2. The Evidentiary Rulings
¶ 95 Here, defendant argues that the trial court‘s sustaining the following objections constituted second-prong plain error: (1) the introduction of Heffner-Dewitt‘s “verified statement of arrest,” (2) a question to Heffner-Dewitt about whether any other changes needed to be made to that document, (3) the use of a transcript of Heffner-Dewitt‘s discussion with defendant during the traffic stop, (4) the use of a seven-page CAD document titled “Incident Detailed Report” to question Finnegan to establish the traffic stop was unreasonably prolonged, and (5) replaying a video of the stop for Heffner-Dewitt because he had not watched the entire video for “a while.”
¶ 96 Defendant contends that this case can be likened to People v. Walker, 232 Ill. 2d 113 (2009). However, the rights involved and the actions of the trial court in the present case could not have been more different than in Walker.
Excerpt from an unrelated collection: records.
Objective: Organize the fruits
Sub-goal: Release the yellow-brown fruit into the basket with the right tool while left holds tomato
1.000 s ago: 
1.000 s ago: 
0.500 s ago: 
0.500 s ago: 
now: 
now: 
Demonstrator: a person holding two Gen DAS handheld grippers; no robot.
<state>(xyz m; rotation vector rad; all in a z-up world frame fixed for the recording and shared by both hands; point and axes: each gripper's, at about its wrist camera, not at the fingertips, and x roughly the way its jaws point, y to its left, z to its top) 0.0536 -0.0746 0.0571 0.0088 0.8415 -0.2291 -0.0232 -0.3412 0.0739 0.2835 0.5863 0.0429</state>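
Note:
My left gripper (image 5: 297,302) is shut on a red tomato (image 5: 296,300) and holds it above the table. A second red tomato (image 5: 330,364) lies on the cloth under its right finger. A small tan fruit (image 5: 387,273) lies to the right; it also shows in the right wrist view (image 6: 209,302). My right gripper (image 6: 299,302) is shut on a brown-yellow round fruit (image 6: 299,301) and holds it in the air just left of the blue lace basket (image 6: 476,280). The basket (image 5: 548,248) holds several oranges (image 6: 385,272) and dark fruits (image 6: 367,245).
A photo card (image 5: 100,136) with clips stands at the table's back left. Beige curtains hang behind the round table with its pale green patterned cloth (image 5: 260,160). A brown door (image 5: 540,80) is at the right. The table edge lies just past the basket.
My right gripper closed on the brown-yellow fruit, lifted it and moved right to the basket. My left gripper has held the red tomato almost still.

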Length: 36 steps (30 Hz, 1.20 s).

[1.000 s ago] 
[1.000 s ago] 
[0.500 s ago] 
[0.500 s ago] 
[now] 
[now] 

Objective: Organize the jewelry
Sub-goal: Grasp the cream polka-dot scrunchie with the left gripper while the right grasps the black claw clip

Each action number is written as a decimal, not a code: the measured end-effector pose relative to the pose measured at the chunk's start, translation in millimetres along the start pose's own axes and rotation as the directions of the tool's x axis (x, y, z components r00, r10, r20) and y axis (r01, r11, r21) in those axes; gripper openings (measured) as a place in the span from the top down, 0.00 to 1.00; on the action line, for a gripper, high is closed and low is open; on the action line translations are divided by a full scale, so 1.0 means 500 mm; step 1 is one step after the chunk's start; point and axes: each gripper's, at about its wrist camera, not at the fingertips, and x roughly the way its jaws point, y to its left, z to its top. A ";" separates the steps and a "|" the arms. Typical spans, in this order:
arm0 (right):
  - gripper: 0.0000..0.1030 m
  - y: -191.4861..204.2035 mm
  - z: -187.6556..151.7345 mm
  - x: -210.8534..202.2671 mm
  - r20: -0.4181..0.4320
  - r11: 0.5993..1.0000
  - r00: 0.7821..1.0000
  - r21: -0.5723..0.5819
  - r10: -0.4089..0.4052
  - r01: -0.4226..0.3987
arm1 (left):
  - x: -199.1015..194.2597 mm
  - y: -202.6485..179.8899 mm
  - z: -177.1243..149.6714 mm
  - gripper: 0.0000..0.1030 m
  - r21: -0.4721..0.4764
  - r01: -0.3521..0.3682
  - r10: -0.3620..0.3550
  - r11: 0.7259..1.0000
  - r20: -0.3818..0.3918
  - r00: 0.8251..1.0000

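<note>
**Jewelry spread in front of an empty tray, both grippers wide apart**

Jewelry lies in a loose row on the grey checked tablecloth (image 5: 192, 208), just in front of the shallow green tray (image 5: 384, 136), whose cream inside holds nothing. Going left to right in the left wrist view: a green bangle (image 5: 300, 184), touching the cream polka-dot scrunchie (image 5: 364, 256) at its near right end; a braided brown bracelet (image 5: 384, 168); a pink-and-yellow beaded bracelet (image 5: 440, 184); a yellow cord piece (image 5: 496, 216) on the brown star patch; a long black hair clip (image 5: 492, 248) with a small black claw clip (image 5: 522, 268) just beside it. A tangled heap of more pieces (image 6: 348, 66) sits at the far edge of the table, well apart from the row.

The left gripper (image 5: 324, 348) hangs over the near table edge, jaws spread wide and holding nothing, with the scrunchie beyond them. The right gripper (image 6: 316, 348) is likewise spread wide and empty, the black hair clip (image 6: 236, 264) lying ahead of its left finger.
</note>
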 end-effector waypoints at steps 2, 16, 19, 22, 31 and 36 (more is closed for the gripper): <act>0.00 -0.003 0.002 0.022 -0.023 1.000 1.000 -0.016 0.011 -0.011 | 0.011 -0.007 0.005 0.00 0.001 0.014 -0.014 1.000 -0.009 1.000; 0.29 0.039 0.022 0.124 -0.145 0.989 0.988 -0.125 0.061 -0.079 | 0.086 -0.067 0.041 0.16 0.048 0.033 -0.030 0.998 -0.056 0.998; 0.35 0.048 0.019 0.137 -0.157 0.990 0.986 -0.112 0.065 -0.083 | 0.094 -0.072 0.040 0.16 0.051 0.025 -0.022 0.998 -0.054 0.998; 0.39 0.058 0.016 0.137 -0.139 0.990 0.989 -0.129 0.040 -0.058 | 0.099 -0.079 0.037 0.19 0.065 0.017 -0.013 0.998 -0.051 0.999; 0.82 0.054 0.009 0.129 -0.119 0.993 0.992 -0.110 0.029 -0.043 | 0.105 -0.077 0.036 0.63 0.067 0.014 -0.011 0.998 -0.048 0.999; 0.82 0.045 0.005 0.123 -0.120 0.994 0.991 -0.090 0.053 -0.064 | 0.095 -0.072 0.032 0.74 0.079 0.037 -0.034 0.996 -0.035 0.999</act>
¶ 97 In Walker, defense counsel informed the trial court that counsel was not prepared for the defendant‘s bench trial and requested a continuance. Id. at 117. The court denied the request, saying, “‘It is irrelevant. There isn‘t a private attorney in the business who hasn‘t tried to pull something like this.‘” Id. Counsel explained that she was not initially appointed in the case, and the court replied, “‘I know, but it is a dirty shame.‘” Id. at 118. The court then proceeded to the bench trial, at which it found the
¶ 98 Here, defendant does not argue that he was substantively denied the ability to put on a defense at trial, only that during a suppression hearing, he was not allowed to conduct his examination of the witnesses and present evidence in the specific manner of his choosing. The record shows that defendant played numerous videos and demonstrative exhibits of the traffic stop for the trial court and attempted to impeach Heffner-Dewitt using the video exhibits and the contents of an arrest synopsis he prepared for the jail, among other things. And, although the court mentioned hearsay as a reason to sustain the State‘s various objections, it had other reasons for doing so. For example, the objection to the verified statement of arrest was sustained on relevancy grounds. The trial court‘s evidentiary rulings were far from the utter failure to exercise the court‘s discretion addressed in Walker.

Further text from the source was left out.